Possibilité d’un retrait anticipé du contingent français
itChercheur à l’Institut de recherche stratégique de l’École militaire, Guillaume Lasconjarias met en garde contre un départ trop rapide des troupes françaises d'Afghanistan, rappelant que tout retrait demande du temps. "Pour permettre un désengagement dans les conditions les plus sauves, il faut accentuer le travail de transition avec l’armée afghane", explique-t-il. Sur le terrain, les officiers français ont toujours souligné les risques d’un retrait précipité qui, au-delà d'un constat d'échec, pourrait s'avérer particulièrement dangereux pour les forces françaises qui sont confrontées dans l'est de l'Afghanistan à une forte opposition des insurgés.

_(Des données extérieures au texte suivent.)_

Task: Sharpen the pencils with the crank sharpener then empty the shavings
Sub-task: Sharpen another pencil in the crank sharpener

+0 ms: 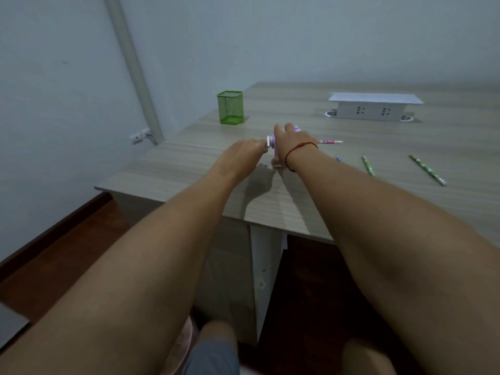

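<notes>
The job looks to be in its early part. The crank sharpener (273, 146) stands on the bench (189, 166), near its left end, with both hands on it. The right hand (293, 142) lies over the top, thumb and fingers curled round the purple body to steady it. The left hand (243, 151) reaches the white end piece, but its fingertips are hidden, so I cannot tell whether they pinch it. A pink pencil (330, 142) pokes out to the right from behind the right hand; whether it sits in the sharpener or just lies there cannot be told. A blue pencil (338, 158) and two green pencils (368, 165) lie apart to the right, seemingly waiting. The green mesh pot (230, 107) appears to hold nothing. Emptying the shavings is not yet begun.
</notes>
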A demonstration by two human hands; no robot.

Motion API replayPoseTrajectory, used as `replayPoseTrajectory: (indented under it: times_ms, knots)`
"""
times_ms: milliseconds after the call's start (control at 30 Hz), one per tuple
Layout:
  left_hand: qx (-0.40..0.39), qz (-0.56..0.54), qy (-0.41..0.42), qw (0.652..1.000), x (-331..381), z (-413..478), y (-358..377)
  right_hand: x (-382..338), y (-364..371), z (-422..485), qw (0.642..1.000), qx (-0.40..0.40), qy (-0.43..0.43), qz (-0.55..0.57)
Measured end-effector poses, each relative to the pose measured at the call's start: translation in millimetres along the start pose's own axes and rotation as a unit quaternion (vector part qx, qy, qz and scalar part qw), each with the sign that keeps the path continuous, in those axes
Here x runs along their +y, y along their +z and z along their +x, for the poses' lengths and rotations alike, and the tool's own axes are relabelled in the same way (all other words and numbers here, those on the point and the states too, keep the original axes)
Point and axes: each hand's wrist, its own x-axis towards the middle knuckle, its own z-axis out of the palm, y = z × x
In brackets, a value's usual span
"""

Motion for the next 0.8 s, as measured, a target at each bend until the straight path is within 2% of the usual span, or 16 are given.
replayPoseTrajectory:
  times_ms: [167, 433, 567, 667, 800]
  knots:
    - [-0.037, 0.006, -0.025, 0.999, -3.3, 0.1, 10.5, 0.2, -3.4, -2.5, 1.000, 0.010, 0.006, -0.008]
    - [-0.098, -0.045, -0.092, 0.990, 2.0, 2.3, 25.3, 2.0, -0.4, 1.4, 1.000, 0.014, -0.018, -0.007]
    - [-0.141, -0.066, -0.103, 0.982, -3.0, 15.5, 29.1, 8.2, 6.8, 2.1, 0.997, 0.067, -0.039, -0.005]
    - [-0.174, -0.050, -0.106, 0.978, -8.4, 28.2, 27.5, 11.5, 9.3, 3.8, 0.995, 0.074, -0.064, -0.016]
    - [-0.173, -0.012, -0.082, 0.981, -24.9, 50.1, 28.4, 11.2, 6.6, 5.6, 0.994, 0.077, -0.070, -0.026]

La France compte actuellement 3 600 soldats en Afghanistan et ses pertes n'ont cessé de croître ces dernières années. Bien que 2011 ait été l’année la plus meurtrière pour l’armée française en Afghanistan avec 26 soldats tués, Nicolas Sarkozy s'en tenait jusqu'à présent au calendrier de la coalition internationale qui fixe à fin 2014 le retrait définitif des forces de combat de l'Otan.
Débuté en octobre 2011, avec le retour en France de 400 militaires, le retrait français devait se poursuivre avec le départ de 600 soldats supplémentaires en 2012, proportionnellement au retrait des troupes américaines annoncé en 2011.
Le président afghan Amid Karzaï doit effectuer le 27 janvier une visite à Paris au cours de laquelle il devrait évoquer la question de la suite des opérations françaises avec Nicolas Sarkozy.